=== The problem ===
Output all of the material exactly; leave out no line.
------------------------
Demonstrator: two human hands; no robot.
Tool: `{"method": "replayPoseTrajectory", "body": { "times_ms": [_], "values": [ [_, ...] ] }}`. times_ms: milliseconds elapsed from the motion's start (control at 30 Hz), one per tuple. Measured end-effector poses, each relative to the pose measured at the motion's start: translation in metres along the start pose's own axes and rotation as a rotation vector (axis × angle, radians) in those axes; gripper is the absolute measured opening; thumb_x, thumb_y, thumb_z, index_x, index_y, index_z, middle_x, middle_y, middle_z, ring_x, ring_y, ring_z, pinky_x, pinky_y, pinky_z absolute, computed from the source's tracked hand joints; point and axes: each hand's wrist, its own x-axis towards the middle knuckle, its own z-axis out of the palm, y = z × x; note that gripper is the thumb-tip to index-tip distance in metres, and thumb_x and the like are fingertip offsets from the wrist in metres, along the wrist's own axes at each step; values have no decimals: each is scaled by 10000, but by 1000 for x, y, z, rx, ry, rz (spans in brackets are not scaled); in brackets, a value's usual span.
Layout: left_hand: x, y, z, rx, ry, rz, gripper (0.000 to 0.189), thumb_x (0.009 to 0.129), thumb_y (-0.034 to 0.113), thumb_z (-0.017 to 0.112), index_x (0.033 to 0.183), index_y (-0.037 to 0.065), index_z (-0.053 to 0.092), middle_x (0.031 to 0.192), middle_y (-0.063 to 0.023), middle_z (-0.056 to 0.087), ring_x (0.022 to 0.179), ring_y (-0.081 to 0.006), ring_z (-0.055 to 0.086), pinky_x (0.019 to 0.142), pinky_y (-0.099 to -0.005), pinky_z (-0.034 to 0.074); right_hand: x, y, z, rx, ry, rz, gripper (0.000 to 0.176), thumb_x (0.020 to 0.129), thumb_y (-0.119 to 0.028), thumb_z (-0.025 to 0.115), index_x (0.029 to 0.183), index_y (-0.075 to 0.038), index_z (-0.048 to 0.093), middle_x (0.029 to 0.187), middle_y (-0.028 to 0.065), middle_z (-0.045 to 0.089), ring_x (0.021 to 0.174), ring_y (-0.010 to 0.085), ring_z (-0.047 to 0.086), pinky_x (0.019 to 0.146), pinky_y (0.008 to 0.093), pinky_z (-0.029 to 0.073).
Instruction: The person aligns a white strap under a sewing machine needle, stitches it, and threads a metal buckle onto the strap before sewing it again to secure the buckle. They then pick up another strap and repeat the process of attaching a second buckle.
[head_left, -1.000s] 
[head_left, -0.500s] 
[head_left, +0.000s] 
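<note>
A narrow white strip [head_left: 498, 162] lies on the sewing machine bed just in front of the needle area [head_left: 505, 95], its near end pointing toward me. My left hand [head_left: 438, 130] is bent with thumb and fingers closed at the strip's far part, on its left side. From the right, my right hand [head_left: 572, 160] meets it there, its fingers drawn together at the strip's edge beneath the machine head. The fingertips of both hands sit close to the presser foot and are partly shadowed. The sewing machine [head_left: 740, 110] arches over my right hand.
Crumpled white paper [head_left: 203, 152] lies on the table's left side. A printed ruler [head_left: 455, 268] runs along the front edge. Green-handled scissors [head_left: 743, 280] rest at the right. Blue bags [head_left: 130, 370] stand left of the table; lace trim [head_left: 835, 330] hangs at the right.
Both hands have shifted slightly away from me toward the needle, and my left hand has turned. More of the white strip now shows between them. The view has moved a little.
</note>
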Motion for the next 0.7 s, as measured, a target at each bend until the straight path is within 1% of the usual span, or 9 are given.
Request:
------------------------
=== Result ===
Demonstrator: two human hands; no robot.
Tool: `{"method": "replayPoseTrajectory", "body": { "times_ms": [_], "values": [ [_, ...] ] }}`. times_ms: milliseconds elapsed from the motion's start (control at 30 Hz), one per tuple. Measured end-effector poses, each relative to the pose measured at the motion's start: translation in metres along the start pose's own axes and rotation as a rotation vector (axis × angle, radians) in those axes; gripper is the absolute measured opening; thumb_x, thumb_y, thumb_z, index_x, index_y, index_z, middle_x, middle_y, middle_z, ring_x, ring_y, ring_z, pinky_x, pinky_y, pinky_z absolute, computed from the source's tracked hand joints; point and axes: each hand's wrist, its own x-axis towards the middle knuckle, its own z-axis out of the palm, y = z × x; note that gripper is the thumb-tip to index-tip distance in metres, and thumb_x and the like are fingertip offsets from the wrist in metres, along the wrist's own axes at each step; values have no decimals: each is scaled by 10000, but by 1000 for x, y, z, rx, ry, rz (spans in brackets are not scaled); in brackets, a value's usual span.
Layout: left_hand: x, y, z, rx, ry, rz, gripper (0.000 to 0.189), thumb_x (0.009 to 0.129), thumb_y (-0.034 to 0.113), thumb_z (-0.017 to 0.112), index_x (0.033 to 0.183), index_y (-0.037 to 0.065), index_z (-0.053 to 0.092), middle_x (0.031 to 0.192), middle_y (-0.063 to 0.023), middle_z (-0.056 to 0.087), ring_x (0.022 to 0.179), ring_y (-0.081 to 0.006), ring_z (-0.055 to 0.086), pinky_x (0.019 to 0.142), pinky_y (-0.099 to -0.005), pinky_z (-0.034 to 0.074); right_hand: x, y, z, rx, ry, rz, gripper (0.000 to 0.176), thumb_x (0.020 to 0.129), thumb_y (-0.119 to 0.028), thumb_z (-0.025 to 0.115), index_x (0.029 to 0.183), index_y (-0.075 to 0.038), index_z (-0.048 to 0.093), middle_x (0.029 to 0.187), middle_y (-0.028 to 0.065), middle_z (-0.045 to 0.089), ring_x (0.021 to 0.174), ring_y (-0.010 to 0.085), ring_z (-0.047 to 0.086), pinky_x (0.019 to 0.146), pinky_y (0.008 to 0.093), pinky_z (-0.029 to 0.073).
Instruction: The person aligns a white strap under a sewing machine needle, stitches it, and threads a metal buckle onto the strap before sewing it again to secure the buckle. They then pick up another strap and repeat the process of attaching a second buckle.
[head_left, -1.000s] 
[head_left, -0.500s] 
[head_left, +0.000s] 
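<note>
A narrow white strip [head_left: 498, 162] lies on the sewing machine bed just in front of the needle area [head_left: 505, 95], its near end pointing toward me. My left hand [head_left: 438, 130] is bent with thumb and fingers closed at the strip's far part, on its left side. From the right, my right hand [head_left: 572, 160] meets it there, its fingers drawn together at the strip's edge beneath the machine head. The fingertips of both hands sit close to the presser foot and are partly shadowed. The sewing machine [head_left: 740, 110] arches over my right hand.
Crumpled white paper [head_left: 203, 152] lies on the table's left side. A printed ruler [head_left: 455, 268] runs along the front edge. Green-handled scissors [head_left: 743, 280] rest at the right. Blue bags [head_left: 130, 370] stand left of the table; lace trim [head_left: 835, 330] hangs at the right.
Both hands have shifted slightly away from me toward the needle, and my left hand has turned. More of the white strip now shows between them. The view has moved a little.
</note>
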Motion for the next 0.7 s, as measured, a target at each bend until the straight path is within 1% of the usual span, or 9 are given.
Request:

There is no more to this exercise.